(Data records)
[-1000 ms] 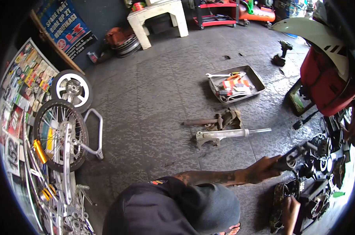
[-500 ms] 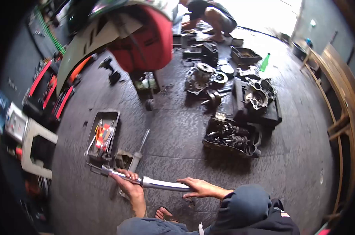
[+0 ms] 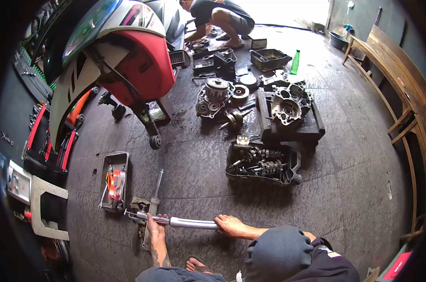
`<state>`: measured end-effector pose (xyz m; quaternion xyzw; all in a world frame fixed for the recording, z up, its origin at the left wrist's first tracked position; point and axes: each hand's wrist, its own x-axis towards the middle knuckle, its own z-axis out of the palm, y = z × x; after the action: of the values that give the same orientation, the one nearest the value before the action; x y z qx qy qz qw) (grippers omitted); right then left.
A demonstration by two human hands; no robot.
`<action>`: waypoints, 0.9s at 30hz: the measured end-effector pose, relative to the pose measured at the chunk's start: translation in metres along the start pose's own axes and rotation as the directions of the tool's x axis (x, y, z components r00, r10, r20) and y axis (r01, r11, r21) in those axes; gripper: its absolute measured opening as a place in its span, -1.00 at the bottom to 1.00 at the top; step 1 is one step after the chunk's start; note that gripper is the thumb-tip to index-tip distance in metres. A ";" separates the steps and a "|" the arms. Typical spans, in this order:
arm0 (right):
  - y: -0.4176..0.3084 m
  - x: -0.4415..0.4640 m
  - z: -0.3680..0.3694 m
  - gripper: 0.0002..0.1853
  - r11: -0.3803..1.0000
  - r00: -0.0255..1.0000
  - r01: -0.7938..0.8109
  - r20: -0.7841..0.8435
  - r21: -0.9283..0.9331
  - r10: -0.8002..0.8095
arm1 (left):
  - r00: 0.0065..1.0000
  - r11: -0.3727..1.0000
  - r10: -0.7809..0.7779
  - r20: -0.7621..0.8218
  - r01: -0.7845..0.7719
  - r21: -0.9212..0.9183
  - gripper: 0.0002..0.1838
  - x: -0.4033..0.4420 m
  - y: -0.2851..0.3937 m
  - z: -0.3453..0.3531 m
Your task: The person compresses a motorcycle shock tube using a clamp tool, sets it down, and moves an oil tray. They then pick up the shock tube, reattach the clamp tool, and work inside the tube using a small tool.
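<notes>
A silver metal tube (image 3: 191,223), like a fork tube, lies across in front of me, roughly level. My left hand (image 3: 155,227) is wrapped round its thinner left part, next to a metal fitting at that end. Around the thick right end, my right hand (image 3: 231,226) is closed. Beneath the left end, on the floor, lie a second fork leg (image 3: 155,199) and a dirty rag (image 3: 140,204). To the left of these is a grey tray (image 3: 121,162) with wrenches and an orange item.
A black bin of gears (image 3: 231,175) and an engine casing (image 3: 286,110) on a stand are ahead. The red motorcycle (image 3: 151,70) is at upper left. Another person (image 3: 222,16) crouches at the back. A wooden bench (image 3: 403,77) stands right.
The view has swung round to the right from the wheels and poster. Both my hands have come onto the silver tube, which now lies slightly more level than half a second ago.
</notes>
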<state>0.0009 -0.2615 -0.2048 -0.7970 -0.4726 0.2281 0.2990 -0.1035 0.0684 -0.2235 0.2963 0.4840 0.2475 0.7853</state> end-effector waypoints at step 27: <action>0.010 0.019 -0.002 -0.50 0.997 0.991 -0.036 0.124 -0.070 0.044 | 0.995 0.699 -0.052 -0.090 0.100 0.708 -0.33 -0.001 -0.002 -0.010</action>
<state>0.0166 -0.2490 -0.2118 -0.7999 -0.4820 0.2677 0.2369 -0.1125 0.0682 -0.2273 0.5482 0.5782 0.0182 0.6040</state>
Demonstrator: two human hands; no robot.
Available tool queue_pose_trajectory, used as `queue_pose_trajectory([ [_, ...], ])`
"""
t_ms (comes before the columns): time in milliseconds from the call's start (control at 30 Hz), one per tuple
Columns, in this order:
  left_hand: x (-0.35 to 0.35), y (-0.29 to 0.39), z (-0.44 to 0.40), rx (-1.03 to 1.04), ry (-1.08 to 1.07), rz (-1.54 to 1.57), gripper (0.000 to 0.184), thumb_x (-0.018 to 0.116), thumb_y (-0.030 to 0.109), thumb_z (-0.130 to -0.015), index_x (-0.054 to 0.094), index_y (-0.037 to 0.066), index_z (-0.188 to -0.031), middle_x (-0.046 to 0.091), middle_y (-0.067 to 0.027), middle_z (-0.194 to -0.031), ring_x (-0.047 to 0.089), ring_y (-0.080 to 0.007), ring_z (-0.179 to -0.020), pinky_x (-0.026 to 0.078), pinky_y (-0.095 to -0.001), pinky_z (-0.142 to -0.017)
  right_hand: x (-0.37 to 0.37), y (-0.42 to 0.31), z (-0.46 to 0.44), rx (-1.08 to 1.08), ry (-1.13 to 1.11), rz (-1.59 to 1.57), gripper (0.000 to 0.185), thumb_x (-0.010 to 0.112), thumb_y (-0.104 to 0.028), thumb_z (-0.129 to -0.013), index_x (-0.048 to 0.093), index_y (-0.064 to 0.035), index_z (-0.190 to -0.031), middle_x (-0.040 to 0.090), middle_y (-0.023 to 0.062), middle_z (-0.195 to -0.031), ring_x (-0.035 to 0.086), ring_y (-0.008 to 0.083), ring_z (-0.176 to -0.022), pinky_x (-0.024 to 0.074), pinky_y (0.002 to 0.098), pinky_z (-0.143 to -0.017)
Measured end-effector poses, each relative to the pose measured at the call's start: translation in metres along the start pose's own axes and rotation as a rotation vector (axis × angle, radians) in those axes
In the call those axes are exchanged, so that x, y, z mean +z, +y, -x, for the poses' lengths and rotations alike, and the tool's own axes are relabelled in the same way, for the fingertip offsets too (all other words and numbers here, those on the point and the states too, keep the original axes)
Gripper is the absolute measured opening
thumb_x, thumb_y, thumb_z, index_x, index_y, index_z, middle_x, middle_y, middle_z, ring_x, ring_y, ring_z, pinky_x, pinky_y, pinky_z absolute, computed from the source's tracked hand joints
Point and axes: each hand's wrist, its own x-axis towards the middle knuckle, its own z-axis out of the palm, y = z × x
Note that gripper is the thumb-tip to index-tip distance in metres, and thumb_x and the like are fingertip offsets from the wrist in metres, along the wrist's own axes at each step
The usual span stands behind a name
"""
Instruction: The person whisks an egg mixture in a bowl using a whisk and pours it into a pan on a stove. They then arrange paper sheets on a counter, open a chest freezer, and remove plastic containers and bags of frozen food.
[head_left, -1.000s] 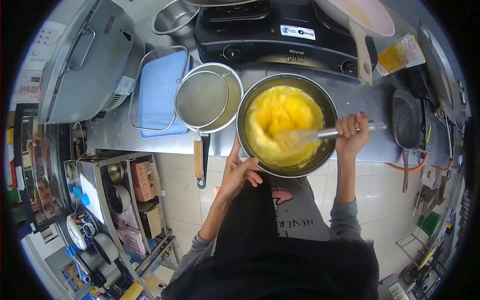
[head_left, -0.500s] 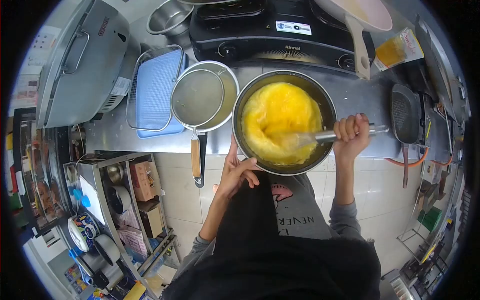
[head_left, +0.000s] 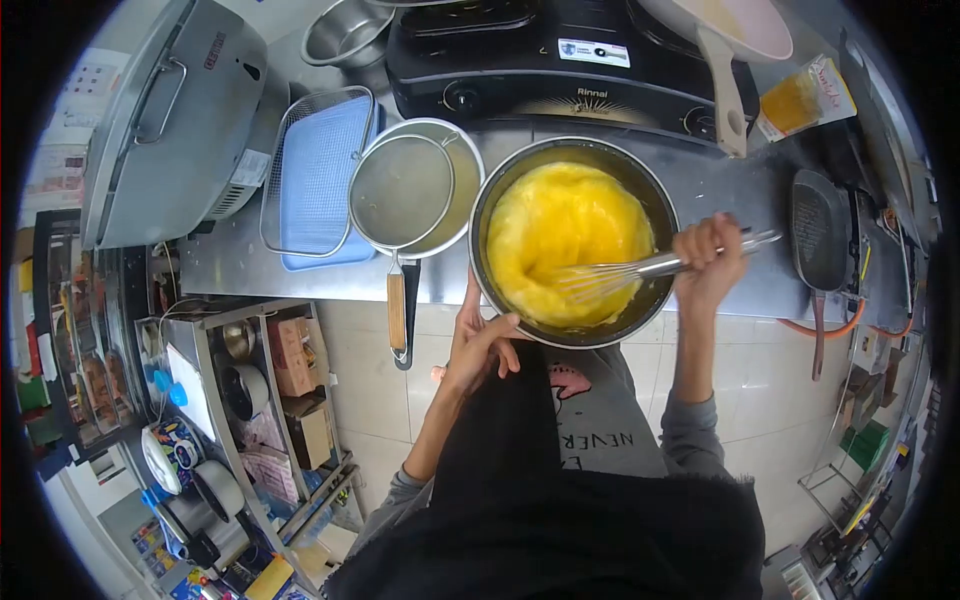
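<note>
A dark pot (head_left: 655, 325) holds a frothy yellow liquid (head_left: 570, 210) that looks like beaten egg. It sits at the counter's front edge, overhanging it slightly. My left hand (head_left: 478, 345) grips the pot's lower left side, thumb at the rim; some fingers are hidden under or behind it. In my right hand (head_left: 712, 262) is the handle of a metal whisk (head_left: 655, 266), tilted, its wires dipping into the liquid. Left of the pot, a fine-mesh strainer (head_left: 402, 192) with a wooden handle rests over a pale-rimmed pan (head_left: 462, 215).
A black Rinnai gas stove (head_left: 480, 90) stands behind the pot, with a pink pan (head_left: 728, 75) on it. At left are a wire basket in a blue tray (head_left: 318, 180) and a grey lidded appliance (head_left: 185, 150). A yellow pouch (head_left: 805, 98) and a grill pan (head_left: 820, 235) lie right.
My right hand and the whisk have shifted slightly right, and the whisk's wires show more clearly. The liquid's surface has swirled. My left hand keeps its grip on the pot.
</note>
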Motion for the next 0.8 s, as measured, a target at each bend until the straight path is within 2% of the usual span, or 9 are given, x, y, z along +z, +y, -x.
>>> queue_pose_trajectory([
  [67,-0.002,-0.002,0.004,-0.013,0.059,0.011,0.085,0.053,0.000,-0.078,-0.004,0.015,-0.138,0.061,-0.0181,-0.081,0.051,-0.0162,-0.034,0.037,-0.0213,-0.026,0.004,-0.017,-0.002,-0.050,-0.001,0.006,0.029,0.044,-0.013,-0.084,0.035,-0.0126,-0.056,0.024,-0.0046,-0.043,0.021,0.0060,-0.036,0.0218,0.0223,-0.038],
  [133,-0.012,-0.005,0.002,-0.045,-0.012,0.001,0.085,0.050,0.000,-0.081,-0.011,0.017,-0.137,0.062,-0.0212,-0.082,0.056,-0.0181,-0.040,0.039,-0.0213,-0.028,-0.003,-0.021,-0.011,-0.238,-0.149,-0.476,0.019,0.048,-0.009,-0.082,0.043,-0.0091,-0.064,0.026,-0.0047,-0.044,0.024,0.0065,-0.035,0.0216,0.0237,-0.035],
  [200,-0.009,-0.002,0.002,-0.035,-0.031,-0.009,0.086,0.051,0.001,-0.080,-0.010,0.017,-0.137,0.062,-0.0210,-0.085,0.056,-0.0178,-0.040,0.040,-0.0210,-0.028,-0.007,0.011,-0.008,-0.083,-0.051,-0.069,0.025,0.046,-0.011,-0.083,0.039,-0.0117,-0.059,0.027,-0.0041,-0.044,0.021,0.0062,-0.035,0.0224,0.0224,-0.038],
  [300,-0.009,-0.006,0.002,-0.031,0.014,-0.013,0.086,0.052,0.002,-0.081,-0.011,0.017,-0.137,0.062,-0.0211,-0.084,0.057,-0.0180,-0.040,0.039,-0.0211,-0.028,-0.003,-0.016,-0.015,0.024,-0.080,-0.066,0.027,0.047,-0.008,-0.082,0.036,-0.0123,-0.057,0.027,-0.0037,-0.044,0.021,0.0068,-0.035,0.0217,0.0224,-0.037],
  [400,-0.011,-0.006,0.003,-0.050,-0.018,0.020,0.084,0.050,0.001,-0.081,-0.010,0.018,-0.138,0.062,-0.0209,-0.089,0.057,-0.0179,-0.041,0.038,-0.0205,-0.027,-0.007,-0.016,-0.012,-0.257,-0.142,-0.439,0.024,0.048,-0.005,-0.080,0.039,-0.0108,-0.058,0.025,-0.0041,-0.043,0.023,0.0069,-0.035,0.0211,0.0228,-0.035],
  [500,-0.003,-0.001,0.000,-0.008,0.045,-0.033,0.084,0.054,0.004,-0.080,-0.005,0.017,-0.138,0.062,-0.0193,-0.076,0.051,-0.0153,-0.034,0.037,-0.0205,-0.026,-0.003,-0.002,-0.008,0.058,-0.086,-0.036,0.029,0.046,-0.009,-0.080,0.034,-0.0142,-0.054,0.024,-0.0041,-0.041,0.020,0.0068,-0.035,0.0228,0.0226,-0.038],
  [667,-0.006,-0.005,0.004,-0.034,0.048,-0.014,0.083,0.053,0.004,-0.080,-0.004,0.016,-0.138,0.063,-0.0193,-0.075,0.051,-0.0153,-0.034,0.036,-0.0199,-0.026,-0.011,-0.009,-0.020,-0.236,-0.056,-0.393,0.025,0.047,-0.009,-0.080,0.037,-0.0120,-0.057,0.026,-0.0040,-0.043,0.022,0.0066,-0.034,0.0209,0.0231,-0.036],
  [733,-0.005,-0.002,0.005,-0.027,0.031,-0.021,0.084,0.052,0.004,-0.081,-0.008,0.017,-0.138,0.063,-0.0203,-0.075,0.054,-0.0171,-0.037,0.038,-0.0205,-0.027,0.000,0.001,-0.007,0.067,-0.033,0.018,0.029,0.047,-0.012,-0.081,0.034,-0.0140,-0.055,0.026,-0.0037,-0.043,0.022,0.0064,-0.036,0.0212,0.0221,-0.038],
  [800,-0.007,-0.003,0.006,-0.041,0.032,-0.014,0.085,0.052,0.004,-0.082,-0.011,0.017,-0.137,0.063,-0.0213,-0.076,0.056,-0.0189,-0.040,0.039,-0.0212,-0.028,0.001,-0.015,-0.010,0.002,-0.066,0.019,0.027,0.047,-0.010,-0.081,0.036,-0.0138,-0.056,0.026,-0.0035,-0.043,0.023,0.0064,-0.037,0.0217,0.0218,-0.039],
])
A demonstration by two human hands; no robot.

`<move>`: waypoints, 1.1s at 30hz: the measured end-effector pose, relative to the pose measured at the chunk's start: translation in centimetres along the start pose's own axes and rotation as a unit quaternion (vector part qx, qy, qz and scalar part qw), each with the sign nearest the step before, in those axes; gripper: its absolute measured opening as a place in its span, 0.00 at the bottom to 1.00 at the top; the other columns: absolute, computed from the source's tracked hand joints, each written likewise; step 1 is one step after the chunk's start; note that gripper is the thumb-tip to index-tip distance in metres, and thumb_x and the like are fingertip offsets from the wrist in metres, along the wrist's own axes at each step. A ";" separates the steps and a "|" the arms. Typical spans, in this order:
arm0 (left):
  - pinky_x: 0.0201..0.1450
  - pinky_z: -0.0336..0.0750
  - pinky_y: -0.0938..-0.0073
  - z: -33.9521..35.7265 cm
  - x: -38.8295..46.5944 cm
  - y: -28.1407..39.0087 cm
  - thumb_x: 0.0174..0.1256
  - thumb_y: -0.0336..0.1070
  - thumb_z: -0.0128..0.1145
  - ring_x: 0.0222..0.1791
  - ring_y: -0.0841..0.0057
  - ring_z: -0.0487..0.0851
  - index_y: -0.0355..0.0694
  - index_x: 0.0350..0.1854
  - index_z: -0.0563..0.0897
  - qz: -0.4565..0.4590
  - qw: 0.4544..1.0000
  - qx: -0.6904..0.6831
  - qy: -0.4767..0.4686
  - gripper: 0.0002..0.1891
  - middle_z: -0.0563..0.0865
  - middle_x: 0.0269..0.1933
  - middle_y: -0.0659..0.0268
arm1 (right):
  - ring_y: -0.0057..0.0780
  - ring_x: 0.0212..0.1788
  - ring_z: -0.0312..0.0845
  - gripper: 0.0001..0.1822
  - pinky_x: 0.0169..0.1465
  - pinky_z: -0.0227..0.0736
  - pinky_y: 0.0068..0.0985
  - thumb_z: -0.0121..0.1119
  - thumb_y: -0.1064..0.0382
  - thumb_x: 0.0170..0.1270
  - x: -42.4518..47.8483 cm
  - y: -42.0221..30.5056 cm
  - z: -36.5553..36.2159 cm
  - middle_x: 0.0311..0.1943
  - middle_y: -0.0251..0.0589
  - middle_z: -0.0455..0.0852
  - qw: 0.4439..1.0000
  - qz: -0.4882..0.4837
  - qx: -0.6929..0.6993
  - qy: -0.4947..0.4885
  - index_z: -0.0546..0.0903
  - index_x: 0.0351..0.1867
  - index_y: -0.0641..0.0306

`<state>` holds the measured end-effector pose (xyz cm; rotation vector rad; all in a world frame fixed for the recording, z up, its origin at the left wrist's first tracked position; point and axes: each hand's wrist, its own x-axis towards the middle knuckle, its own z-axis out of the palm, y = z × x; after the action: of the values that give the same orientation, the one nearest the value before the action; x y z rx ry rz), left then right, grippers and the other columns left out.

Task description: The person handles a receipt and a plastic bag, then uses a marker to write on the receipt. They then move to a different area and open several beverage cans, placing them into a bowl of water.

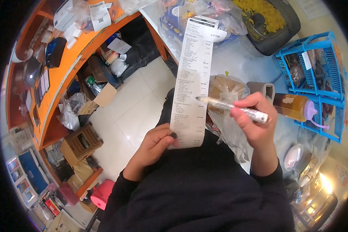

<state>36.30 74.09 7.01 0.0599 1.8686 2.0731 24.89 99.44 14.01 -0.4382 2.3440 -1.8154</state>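
A long printed paper receipt (192,87) hangs upright before me, its lower end curling toward my black top. My left hand (156,143) pinches its bottom left edge between thumb and fingers. A small dark round piece (173,135), perhaps a pen cap, shows at that thumb. In my right hand (255,119) is a white-barrelled marker pen (235,108), uncapped, its dark tip over the receipt's right half. Whether the tip touches the paper I cannot tell. Behind the receipt, a clear plastic bag (229,90) with brown contents lies on the table.
Blue plastic racks (310,81) stand at the right beside a squeeze bottle (293,107) of amber liquid. A black tub (272,26) holds yellow food. Leftward curves an orange counter (72,52), with cartons (81,142) below and a pink container (103,194) nearer me.
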 end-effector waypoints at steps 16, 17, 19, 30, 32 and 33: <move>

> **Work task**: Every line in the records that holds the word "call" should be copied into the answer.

> **Final answer**:
t_ms (comes before the columns): time in milliseconds from the call's start (control at 30 Hz), one per tuple
Measured end-effector poses, each relative to the pose measured at the call's start: translation in metres along the start pose's own axes and rotation as a rotation vector (axis × angle, radians) in those axes
In the call those axes are exchanged, so that x, y, z mean +z, +y, -x, for the poses' lengths and rotations alike, and the tool's own axes are relabelled in the same way, for the fingertip offsets too (all other words and numbers here, those on the point and the states too, keep the original axes)

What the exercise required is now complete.